3 Replies Latest reply on Oct 9, 2011 5:26 AM by tanq

    Detailed data on new HD products

      Need help for upgrading

      My HD4850 is quite obsolete now, I lookig for adequate upgrade for that. Main use of that vide is OpenCL, not games. So, I need some details on OpenCL performance of recent chips, including HD5XXX, 6XXX and 7XXX.

      Is there some comparision table?

      What data I looking for:

      1) number of compute units

      2) total teraflops

      3) size of constant memory and LDS (I mean true LDS)

      4) LDS bandwidth, constant bandwidth, global memory bandwidth

      5) PCIe bandwidth and latency, is DMA working at all? It still broken on my radeon

      7) latency of kernel launching - any improvements sine HD4850?

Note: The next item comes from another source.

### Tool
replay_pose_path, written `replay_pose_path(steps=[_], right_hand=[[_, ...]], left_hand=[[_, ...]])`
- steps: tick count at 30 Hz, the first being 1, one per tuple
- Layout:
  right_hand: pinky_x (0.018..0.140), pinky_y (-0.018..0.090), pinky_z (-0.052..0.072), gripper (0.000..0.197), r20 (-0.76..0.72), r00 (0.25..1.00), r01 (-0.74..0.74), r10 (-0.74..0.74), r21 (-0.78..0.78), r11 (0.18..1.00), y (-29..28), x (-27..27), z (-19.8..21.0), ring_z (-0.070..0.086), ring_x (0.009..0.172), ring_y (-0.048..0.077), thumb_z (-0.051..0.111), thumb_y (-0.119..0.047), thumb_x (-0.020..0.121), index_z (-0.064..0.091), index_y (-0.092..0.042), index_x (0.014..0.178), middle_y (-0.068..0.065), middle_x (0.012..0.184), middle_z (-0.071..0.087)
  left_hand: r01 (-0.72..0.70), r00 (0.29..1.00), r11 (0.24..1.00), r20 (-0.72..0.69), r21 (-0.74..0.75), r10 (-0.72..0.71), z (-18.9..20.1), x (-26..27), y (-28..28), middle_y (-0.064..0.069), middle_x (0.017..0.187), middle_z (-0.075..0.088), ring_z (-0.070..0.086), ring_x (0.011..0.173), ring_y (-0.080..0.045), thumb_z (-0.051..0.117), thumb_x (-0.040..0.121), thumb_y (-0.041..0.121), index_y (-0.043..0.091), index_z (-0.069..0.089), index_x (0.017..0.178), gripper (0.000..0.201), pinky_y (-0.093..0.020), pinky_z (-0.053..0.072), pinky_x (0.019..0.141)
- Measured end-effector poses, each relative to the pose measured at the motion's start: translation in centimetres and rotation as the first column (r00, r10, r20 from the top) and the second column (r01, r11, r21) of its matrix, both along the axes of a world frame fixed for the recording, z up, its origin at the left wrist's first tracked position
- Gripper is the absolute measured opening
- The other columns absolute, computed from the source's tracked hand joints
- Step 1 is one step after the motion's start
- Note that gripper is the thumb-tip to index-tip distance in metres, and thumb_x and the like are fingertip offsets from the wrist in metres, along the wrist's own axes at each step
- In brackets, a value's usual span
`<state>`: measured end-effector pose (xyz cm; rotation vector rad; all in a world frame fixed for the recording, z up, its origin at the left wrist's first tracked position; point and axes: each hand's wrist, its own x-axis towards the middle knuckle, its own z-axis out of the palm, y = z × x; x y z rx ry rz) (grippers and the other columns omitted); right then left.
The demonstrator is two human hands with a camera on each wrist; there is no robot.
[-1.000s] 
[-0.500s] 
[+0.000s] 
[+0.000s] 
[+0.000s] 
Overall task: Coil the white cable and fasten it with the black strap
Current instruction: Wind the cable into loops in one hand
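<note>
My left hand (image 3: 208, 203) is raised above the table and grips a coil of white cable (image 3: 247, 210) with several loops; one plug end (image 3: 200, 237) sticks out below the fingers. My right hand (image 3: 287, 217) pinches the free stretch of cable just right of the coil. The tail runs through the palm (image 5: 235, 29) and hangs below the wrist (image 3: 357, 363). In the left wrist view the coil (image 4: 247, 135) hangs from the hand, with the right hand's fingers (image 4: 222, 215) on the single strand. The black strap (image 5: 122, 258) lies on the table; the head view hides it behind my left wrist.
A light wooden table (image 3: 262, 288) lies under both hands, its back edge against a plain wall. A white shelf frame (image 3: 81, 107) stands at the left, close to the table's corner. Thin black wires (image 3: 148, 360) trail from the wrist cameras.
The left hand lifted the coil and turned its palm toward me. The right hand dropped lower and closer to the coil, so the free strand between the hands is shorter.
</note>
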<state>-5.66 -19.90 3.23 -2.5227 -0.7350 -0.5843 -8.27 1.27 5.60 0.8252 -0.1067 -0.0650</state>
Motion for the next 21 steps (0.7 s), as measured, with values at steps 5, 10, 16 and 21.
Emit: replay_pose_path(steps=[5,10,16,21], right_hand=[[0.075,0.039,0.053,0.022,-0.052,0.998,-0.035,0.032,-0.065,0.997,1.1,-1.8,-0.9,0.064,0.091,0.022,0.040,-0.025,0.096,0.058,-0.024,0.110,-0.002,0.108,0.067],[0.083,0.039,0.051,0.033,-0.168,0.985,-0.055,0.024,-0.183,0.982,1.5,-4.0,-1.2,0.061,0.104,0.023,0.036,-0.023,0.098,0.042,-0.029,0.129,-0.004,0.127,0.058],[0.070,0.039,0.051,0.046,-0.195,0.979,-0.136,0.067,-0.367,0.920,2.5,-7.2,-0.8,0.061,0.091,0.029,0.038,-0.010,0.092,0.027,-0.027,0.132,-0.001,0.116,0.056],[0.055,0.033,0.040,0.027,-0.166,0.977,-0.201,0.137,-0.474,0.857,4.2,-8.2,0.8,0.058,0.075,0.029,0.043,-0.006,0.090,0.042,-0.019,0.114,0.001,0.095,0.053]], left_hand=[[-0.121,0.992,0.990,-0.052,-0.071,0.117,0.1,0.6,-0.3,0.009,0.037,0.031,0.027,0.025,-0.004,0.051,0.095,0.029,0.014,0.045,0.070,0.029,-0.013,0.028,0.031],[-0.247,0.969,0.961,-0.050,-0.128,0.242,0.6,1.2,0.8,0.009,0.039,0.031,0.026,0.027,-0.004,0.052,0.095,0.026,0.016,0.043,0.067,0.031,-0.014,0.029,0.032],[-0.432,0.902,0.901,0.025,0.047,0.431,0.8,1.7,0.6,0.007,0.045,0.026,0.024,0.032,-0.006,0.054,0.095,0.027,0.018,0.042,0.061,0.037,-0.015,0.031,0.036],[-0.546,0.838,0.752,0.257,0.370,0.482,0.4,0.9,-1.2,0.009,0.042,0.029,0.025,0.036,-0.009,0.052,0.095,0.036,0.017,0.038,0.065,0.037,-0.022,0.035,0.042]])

      8) how fast global atomics are?

      9) new features of HD7XXX vs HD6XXX


        • Detailed data on new HD products

          Most of the information on 5xxx and 6xxx series cards is out there - there's alot of models in each range, so I suggest checking them through yourself. Info like compute units you should be able to figure yourself. You can find them on AMD's product page. At the end of the day it's how much your willing to spend.

          If you want to get some good idea about relative performances for each product, pop your OpenCL code into AMD's KernelAnalyzer and see what perf. figures it spits out for each card - this will give you the most realistic performance figures you can get without actually running your code on different devices.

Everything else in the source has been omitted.